Figure 4.

The accuracy of end joining. (A) The fidelity of C-NHEJ on fully (left panel) or incompletely (right panel) complementary ends. Here, examples are given with ends generated by the meganuclease I-SceI. The cleavage sites are not palindromic therefore 2 I-SceI cleavage sites in the same orientations yield fully complementary ends (left panel), whereas 2 I-SceI cleavage sites in inverted orientation yield incompletely complementary overhangs (right panel). A-EJ leads to deletions with both types of DNA ends.
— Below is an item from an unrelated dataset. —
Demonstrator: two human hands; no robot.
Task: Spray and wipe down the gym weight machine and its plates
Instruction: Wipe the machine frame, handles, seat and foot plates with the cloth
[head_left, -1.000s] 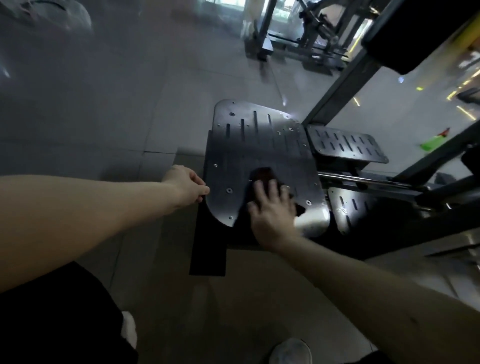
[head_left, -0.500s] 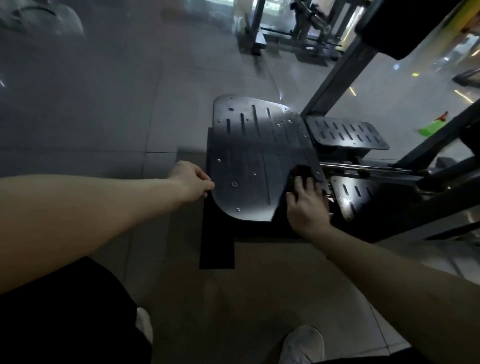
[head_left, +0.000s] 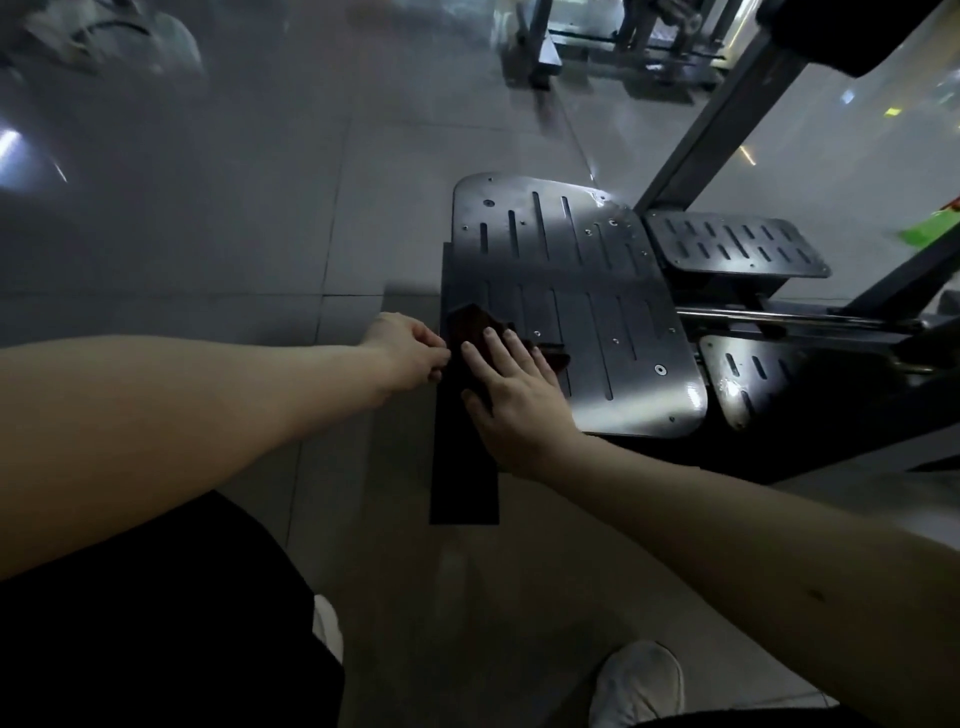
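Head view is showing the right grip (head_left: 511, 384) lying flat, fingers straight, pressing the dark cloth (head_left: 469, 326) onto the foot plate (head_left: 597, 306) near its left edge; the left grip (head_left: 410, 353) is curling alongside, hold unclear.

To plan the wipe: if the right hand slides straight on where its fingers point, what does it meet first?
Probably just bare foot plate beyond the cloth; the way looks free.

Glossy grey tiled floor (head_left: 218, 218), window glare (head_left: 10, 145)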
C-NHEJ is mainly error-free on fully complementary ends and uses 3 classes of imperfect annealing (3 out of the 4 3′ protruding nucleotides generated by I-SceI cleavage) with non-fully complementary ends. Thus, C-NHEJ is conservative but adaptable for incompletely complementary ends. (B) The actual accuracy of end joining. A-EJ is highly mutagenic in all situations but it is blocked by C-NHEJ, which can act on imperfectly complementary ends. In situations producing non-ligatable ends, such as hairpins in V(D)J recombination or IR-induced multiple damages at DSBs, a preliminary processing step is required prior to end joining. Note that in these cases, diversity or mutagenesis is generated by the processing step rather than the end-joining machinery. (C) Chromothripsis. The religation of shattered chromosomes in small pieces (colored squares) leads to a combination of rearranged chromosomes in addition to amplification and loss of the small pieces. (D) A model for chromothripsis arising through MMBIR (microhomology-mediated break induced replication). Resection of the DNA double-strand end generates a 3′ overhang, which can anneal another DNA molecule (in red) through the use of microhomologies (blue squares), thus priming DNA synthesis (dotted arrow). This mechanism can lead to more complex rearrangements if it is coupled to multiple cycles of disassembly and template switches of the replication forks (right panel), still using microhomologies.